*AIM OF THE TASK*. Go over these records and count the lines with the string "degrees" in them; the count is all that should be returned.

*EXCERPTED RECORDS*.
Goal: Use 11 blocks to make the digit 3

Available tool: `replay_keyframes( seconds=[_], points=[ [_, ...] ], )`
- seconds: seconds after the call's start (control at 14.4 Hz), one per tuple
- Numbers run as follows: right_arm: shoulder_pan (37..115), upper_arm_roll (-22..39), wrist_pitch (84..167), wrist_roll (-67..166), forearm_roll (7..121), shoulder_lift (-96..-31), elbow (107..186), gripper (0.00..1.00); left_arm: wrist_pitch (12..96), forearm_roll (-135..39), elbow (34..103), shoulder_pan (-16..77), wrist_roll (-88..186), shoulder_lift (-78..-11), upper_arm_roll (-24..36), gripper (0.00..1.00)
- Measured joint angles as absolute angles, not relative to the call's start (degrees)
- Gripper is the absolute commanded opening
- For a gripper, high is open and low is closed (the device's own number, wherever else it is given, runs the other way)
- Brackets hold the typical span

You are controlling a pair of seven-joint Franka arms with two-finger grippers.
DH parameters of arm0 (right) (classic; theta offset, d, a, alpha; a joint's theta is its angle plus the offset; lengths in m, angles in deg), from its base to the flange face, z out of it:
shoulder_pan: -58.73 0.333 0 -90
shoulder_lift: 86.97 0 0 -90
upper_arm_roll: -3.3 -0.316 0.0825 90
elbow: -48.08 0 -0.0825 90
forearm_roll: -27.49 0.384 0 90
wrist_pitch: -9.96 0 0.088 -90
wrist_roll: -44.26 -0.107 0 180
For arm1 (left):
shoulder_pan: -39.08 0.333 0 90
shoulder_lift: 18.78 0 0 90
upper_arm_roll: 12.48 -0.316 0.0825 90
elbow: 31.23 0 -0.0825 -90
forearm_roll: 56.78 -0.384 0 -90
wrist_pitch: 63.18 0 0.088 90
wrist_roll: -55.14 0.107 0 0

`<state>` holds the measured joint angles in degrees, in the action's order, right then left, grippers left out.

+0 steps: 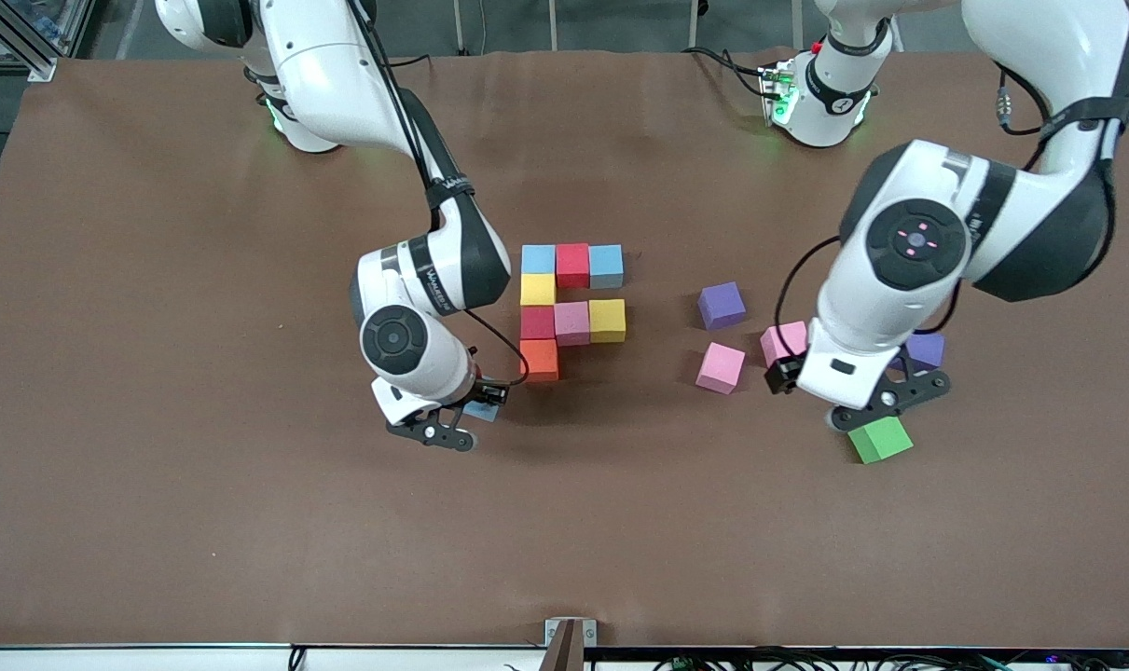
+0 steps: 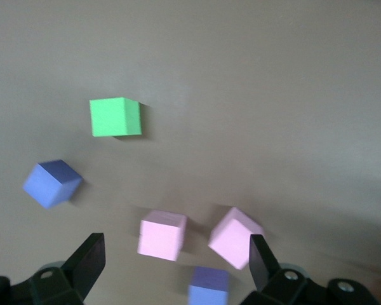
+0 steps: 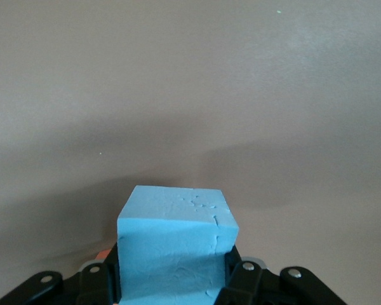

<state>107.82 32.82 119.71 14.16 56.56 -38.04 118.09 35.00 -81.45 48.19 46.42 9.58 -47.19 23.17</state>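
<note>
Right now I have the right claw (image 1: pixel 466 421) clamped on a light blue block (image 3: pixel 174 248), held over bare desk (image 1: pixel 200 466) just beside the orange block (image 1: pixel 540 360). That orange block is the end of the built cluster: two light blue blocks (image 1: pixel 538 259) with a red block (image 1: pixel 572 265) between them, a yellow block (image 1: pixel 538 289), a second red block (image 1: pixel 537 322), a pink block (image 1: pixel 571 322) and another yellow block (image 1: pixel 607 320). My left claw (image 1: pixel 886 403) hangs with its fingers (image 2: pixel 89 260) spread wide and empty over the loose blocks: two pink blocks (image 2: pixel 162 235), two purple blocks (image 2: pixel 51 183), and a green cube (image 2: pixel 114 117) just beside it.
</note>
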Motion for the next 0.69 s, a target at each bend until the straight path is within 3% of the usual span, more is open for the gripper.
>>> replay_keyframes(
  seconds=[0.69],
  points=[
    [105.9, 31.2, 118.5, 19.6, 56.3, -28.3, 103.0, 0.0, 35.0, -81.4, 48.4, 49.3, 18.3, -48.3, 22.9, 1.0]
  ],
)
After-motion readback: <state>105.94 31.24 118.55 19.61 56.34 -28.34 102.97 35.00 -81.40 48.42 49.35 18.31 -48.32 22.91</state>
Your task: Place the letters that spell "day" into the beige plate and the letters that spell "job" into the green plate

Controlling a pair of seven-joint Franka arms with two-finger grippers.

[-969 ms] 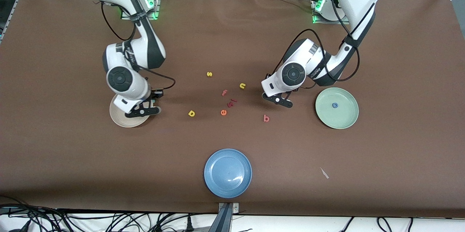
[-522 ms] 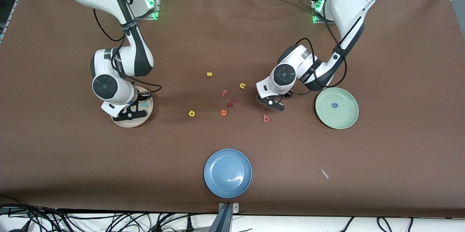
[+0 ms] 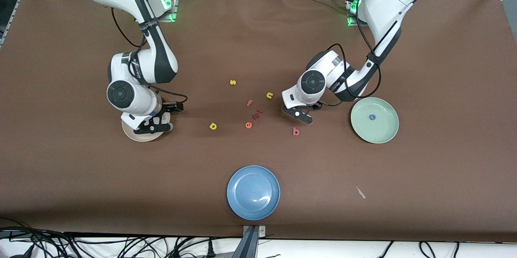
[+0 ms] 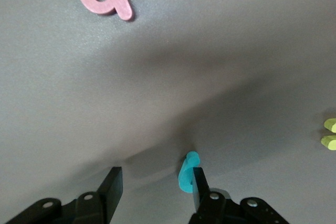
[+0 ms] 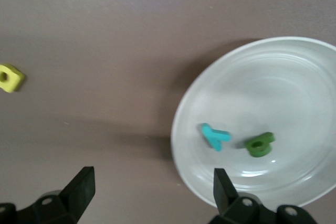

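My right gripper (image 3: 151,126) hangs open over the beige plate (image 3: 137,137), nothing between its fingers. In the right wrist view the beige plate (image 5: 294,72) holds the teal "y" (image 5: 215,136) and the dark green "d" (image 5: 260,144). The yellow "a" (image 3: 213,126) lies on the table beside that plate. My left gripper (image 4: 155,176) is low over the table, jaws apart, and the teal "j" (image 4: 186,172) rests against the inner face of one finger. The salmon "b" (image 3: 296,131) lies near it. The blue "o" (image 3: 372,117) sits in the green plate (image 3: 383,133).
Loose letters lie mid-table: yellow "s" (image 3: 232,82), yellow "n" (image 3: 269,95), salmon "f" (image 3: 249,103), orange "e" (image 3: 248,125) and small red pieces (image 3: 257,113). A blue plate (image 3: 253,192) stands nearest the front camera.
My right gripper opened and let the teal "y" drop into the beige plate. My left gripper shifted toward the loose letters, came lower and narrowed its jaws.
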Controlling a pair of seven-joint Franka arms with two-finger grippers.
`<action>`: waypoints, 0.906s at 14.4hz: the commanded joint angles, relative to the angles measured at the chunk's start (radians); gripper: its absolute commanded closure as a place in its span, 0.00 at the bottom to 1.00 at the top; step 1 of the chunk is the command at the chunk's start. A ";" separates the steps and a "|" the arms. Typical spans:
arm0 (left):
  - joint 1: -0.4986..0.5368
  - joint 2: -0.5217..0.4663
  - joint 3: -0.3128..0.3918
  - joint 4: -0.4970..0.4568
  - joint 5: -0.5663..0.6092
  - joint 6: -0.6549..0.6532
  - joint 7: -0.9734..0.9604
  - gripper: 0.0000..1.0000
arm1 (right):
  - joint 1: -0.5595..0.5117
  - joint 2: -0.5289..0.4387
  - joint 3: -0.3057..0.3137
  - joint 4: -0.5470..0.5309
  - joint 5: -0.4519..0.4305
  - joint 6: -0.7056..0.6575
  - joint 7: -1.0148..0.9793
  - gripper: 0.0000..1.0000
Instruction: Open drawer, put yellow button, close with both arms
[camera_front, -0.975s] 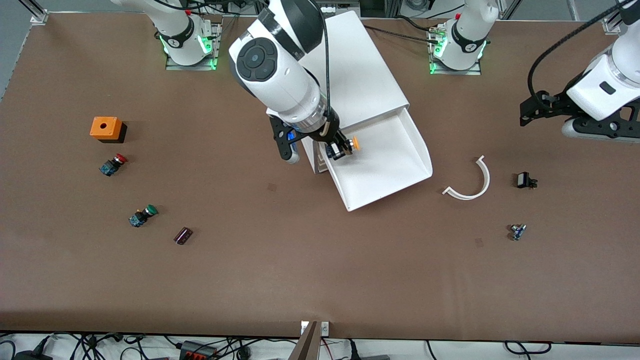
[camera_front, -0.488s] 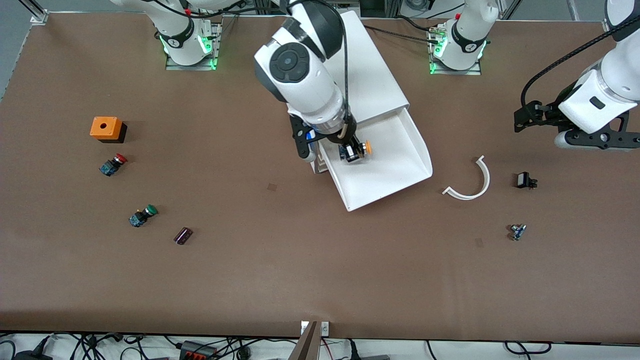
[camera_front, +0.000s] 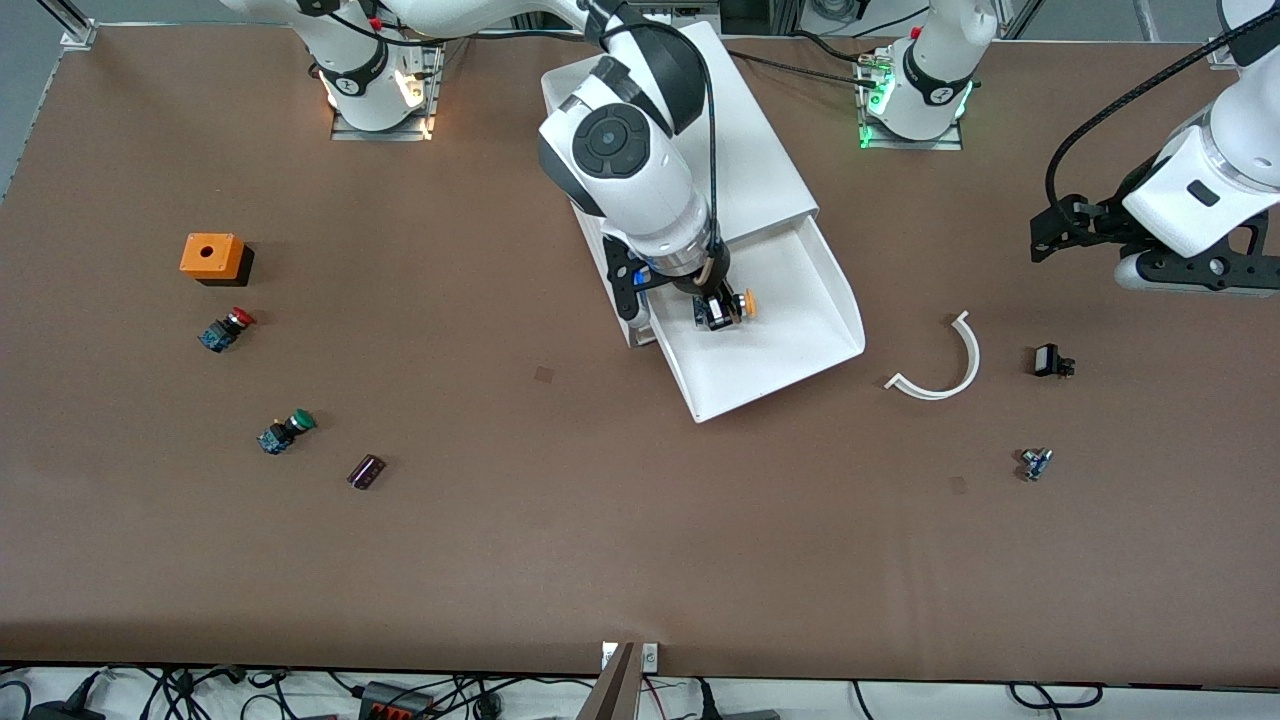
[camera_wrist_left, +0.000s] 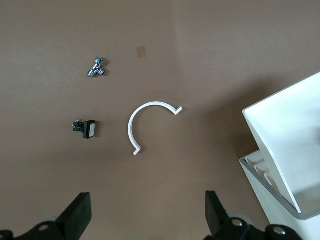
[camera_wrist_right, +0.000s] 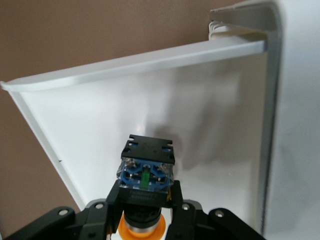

*ANSWER SECTION*. 2